Esse resultado nos revela uma série de aspectos importantes para reflexão, mas aqui destacarei dois. O primeiro e mais preocupante diz respeito à alegria e satisfação dos autoritários de plantão, ou seja, dos inimigos da democracia. Para eles, o feito de Tiririca comprova a necessidade de limitação do voto e da participação popular na gestão governamental. Para eles, a massa é irracional e totalmente sem condições de dirigir o próprio destino. O poder, na visão dos autoritários, deve ficar restrito à elite econômica e à intelectualidade por ela chancelada. Para eles, os socialistas e os democratas não passam de lunáticos que defendem o inconcebível: a idéia de que todos nascem e são iguais em valor e dignidade. Eis o que se esconde por detrás da sórdida campanha que eles movem contra a difusão dos Direitos Humanos pelo mundo afora.

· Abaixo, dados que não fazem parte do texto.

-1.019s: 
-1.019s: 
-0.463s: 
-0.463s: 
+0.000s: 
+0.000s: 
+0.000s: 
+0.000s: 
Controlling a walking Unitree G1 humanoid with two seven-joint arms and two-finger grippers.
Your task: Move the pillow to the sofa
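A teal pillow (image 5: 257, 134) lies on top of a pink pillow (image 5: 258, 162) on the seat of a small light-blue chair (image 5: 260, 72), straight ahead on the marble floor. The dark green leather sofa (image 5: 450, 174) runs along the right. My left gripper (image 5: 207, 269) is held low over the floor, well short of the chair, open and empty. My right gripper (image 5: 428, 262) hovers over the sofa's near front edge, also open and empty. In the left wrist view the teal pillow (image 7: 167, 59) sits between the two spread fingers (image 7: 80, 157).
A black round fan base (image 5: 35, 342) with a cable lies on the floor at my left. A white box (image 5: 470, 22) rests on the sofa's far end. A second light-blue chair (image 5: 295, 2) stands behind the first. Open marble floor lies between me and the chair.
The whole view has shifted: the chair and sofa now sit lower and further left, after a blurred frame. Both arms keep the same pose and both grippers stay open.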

Para os autoritários, o mundo e as pessoas que nele habitam são desiguais e assim devem permanecer. No momento, entretanto, eles vão ficar quietos porque a eleição de Tiririca é um fato que os beneficia duplamente. Primeiro, porque fragiliza e debocha da democracia e, segundo, porque Tiririca está, mesmo sem ter nenhuma consciência disso, a serviço deles. Essa elite autoritária sabe que a massa vota guiada por afinidade e emoção. Tiririca é palhaço, mas é povão tal como Lula. Ele nasceu no gueto, sofreu muito, venceu e chegou lá. Todo mundo quer chegar lá e Tiririca funcionou como um tipo de veículo que a massa utilizou para, junto com ele, de forma imaginária, também chegar lá.

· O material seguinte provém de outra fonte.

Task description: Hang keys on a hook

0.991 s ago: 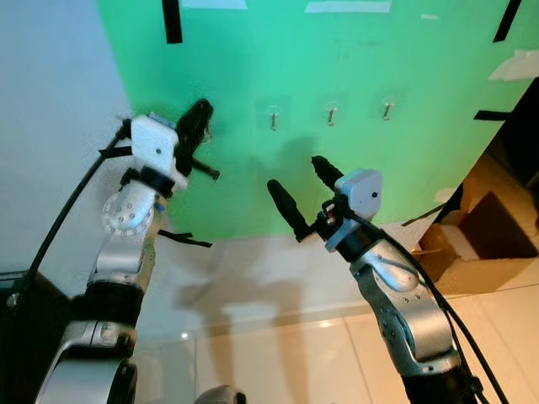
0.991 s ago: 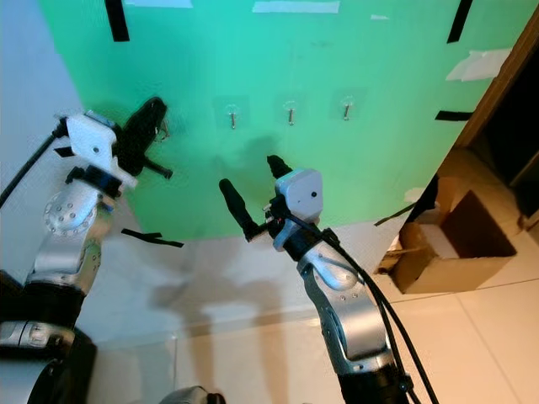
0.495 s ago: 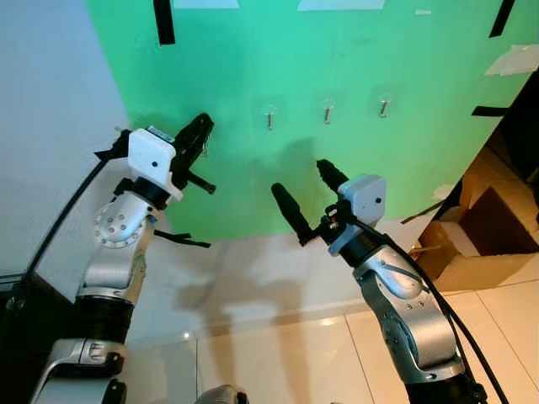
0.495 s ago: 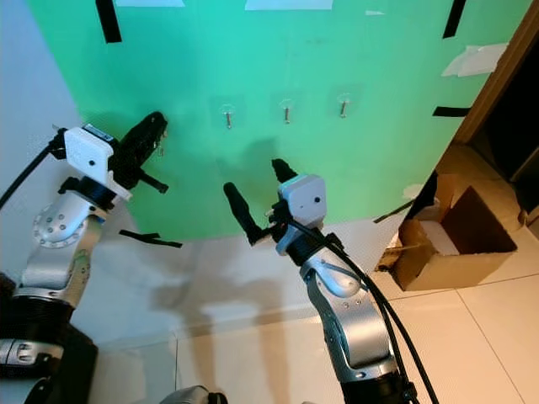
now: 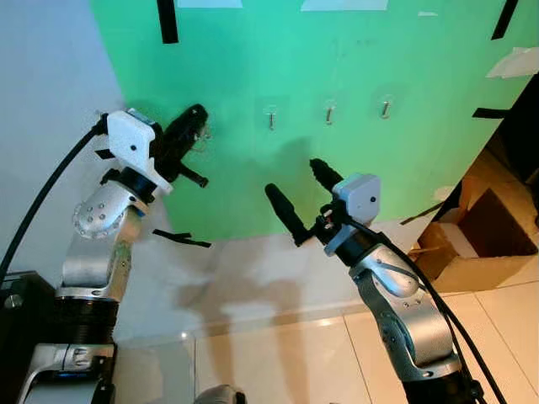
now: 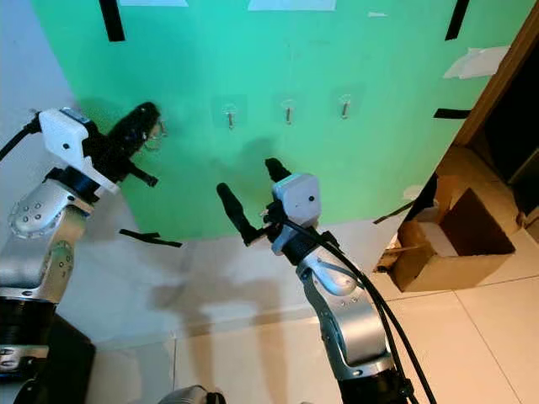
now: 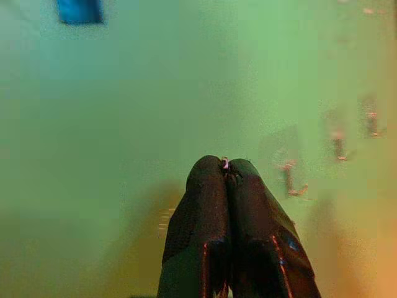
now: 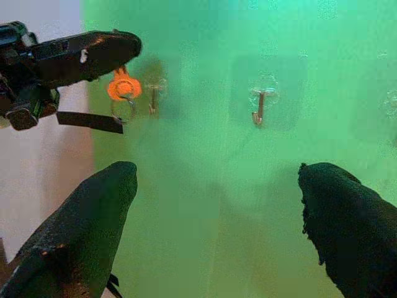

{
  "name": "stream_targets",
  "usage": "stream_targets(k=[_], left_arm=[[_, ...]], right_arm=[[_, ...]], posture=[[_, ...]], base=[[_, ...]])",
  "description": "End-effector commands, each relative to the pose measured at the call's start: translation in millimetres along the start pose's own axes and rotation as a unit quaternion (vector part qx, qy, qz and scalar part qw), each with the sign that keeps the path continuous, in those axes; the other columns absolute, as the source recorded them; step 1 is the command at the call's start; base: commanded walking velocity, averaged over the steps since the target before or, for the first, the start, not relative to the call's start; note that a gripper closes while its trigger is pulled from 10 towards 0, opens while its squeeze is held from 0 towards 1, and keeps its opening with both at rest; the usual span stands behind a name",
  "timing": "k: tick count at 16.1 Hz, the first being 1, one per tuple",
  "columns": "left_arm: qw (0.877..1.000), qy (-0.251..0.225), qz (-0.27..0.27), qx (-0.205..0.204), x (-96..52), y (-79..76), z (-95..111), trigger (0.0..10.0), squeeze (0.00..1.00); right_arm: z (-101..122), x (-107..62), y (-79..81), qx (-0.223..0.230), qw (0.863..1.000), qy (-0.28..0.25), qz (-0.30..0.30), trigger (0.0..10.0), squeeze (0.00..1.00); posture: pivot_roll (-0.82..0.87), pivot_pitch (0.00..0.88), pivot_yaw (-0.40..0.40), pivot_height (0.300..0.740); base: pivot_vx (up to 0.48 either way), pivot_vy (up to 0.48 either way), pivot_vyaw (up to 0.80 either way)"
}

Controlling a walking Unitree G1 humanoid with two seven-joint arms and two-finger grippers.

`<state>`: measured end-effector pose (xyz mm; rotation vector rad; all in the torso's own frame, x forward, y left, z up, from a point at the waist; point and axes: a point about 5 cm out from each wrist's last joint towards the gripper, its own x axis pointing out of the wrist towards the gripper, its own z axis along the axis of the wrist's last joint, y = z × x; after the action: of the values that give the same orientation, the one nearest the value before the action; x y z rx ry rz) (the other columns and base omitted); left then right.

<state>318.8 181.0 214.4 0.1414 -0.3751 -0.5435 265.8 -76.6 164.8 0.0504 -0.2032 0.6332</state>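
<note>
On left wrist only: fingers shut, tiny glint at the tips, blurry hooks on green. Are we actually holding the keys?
Observer: Yes. The keys, an orange tag with a ring, hang from the tips of the left gripper.
Operator: On a hook yet?
Observer: No. The nearest hook is apart from them, off to the robot's right along the wall.
Operator: Right arm in the way?
Observer: Doesn't look like it. The right gripper is open, holds nothing, and sits lower than the row of hooks.
</note>
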Motion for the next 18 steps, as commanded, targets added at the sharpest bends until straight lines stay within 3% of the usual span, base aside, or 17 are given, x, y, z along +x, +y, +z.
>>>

O segundo aspecto a destacar diz respeito ao componente mental por detrás do fenômeno Tiririca. Penso que todos, sem exceção, sonham com o paraíso e o Reino dos Céus na Terra, mas poucos crêem, de fato, que é possível dar um jeito nesse mundo louco em que vivemos. Reina, na crença geral, uma grande dose de conformismo com a realidade vivenciada e a POLÍTICA está muito distante de ser vista como um instrumento de transformação. É como se grande parte do povo brasileiro vivesse, com as devidas atualizações para a nossa época, no tempo da Grécia Arcaica, onde se concebia o poder e o destino de todos nas mãos dos deuses do Olimpo. Fazer política, nesse tempo, era, sobretudo, rezar e suplicar pelos favores que os deuses, no seu estado de bom humor, pudessem oferecer. Nessa lógica, o favor e não a mudança assume o lugar central do processo político.

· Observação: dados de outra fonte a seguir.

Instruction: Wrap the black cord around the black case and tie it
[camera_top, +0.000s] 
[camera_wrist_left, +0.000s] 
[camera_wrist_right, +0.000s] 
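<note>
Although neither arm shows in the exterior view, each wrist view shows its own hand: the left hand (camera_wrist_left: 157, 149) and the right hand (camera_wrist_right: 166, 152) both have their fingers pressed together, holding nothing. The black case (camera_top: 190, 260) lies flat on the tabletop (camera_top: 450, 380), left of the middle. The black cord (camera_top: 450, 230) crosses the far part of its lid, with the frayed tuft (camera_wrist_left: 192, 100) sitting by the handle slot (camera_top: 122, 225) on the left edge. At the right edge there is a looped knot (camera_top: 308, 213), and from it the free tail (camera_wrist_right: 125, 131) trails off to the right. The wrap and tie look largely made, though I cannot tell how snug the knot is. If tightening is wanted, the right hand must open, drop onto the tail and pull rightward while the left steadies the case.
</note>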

No Brasil atual, os deuses do Olimpo assumem a forma de políticos que, eleição após eleição, sempre estão entre os eleitos. São seres quase inatingíveis e intocáveis e não há denúncia, por mais propalada e difundida pela imprensa, que os faça cair em desgraça junto ao seu fiel eleitorado. Estão, falando metaforicamente, acima do bem e do mal. Não fosse a Lei da Ficha Limpa, fruto do segmento da população que já se libertou dessa mitologia despropositada e que já pensa o poder em bases filosóficas, muitos deles iriam continuar rindo da nossa cara de forma estridente e desafiadora. Felizmente, os primeiros desta espécie já começam a tombar e espero, mais pela fé do que pela razão, que não sejam ressuscitados pelas mãos do STF.


Na atualidade, creio que pensar o poder em bases filosóficas seja, sobretudo, concebê-lo, sem negar a importância de Deus e das religiões em nossa vida individual, familiar e comunitária, como uma obra humana que deve, cada vez mais, ser utilizado para transformar nosso sonho maior em realidade. O sonho de um mundo onde todos possam viver em paz e harmonia. A vitória de Tiririca sobre Plínio nos mostra o quanto ainda temos de trabalhar para fazer esse sonho se aproximar da realidade concreta. O primeiro grande e enorme desafio é fazer crescer a crença de que ele é possível. Como consolo, constato a vericidade da frase utilizada por Tiririca em sua campanha: "Pior que tá não fica". De fato, é melhor ter um palhaço como deputado do que aquele monte de fichas-sujas nos tratando debochadamente como palhaços.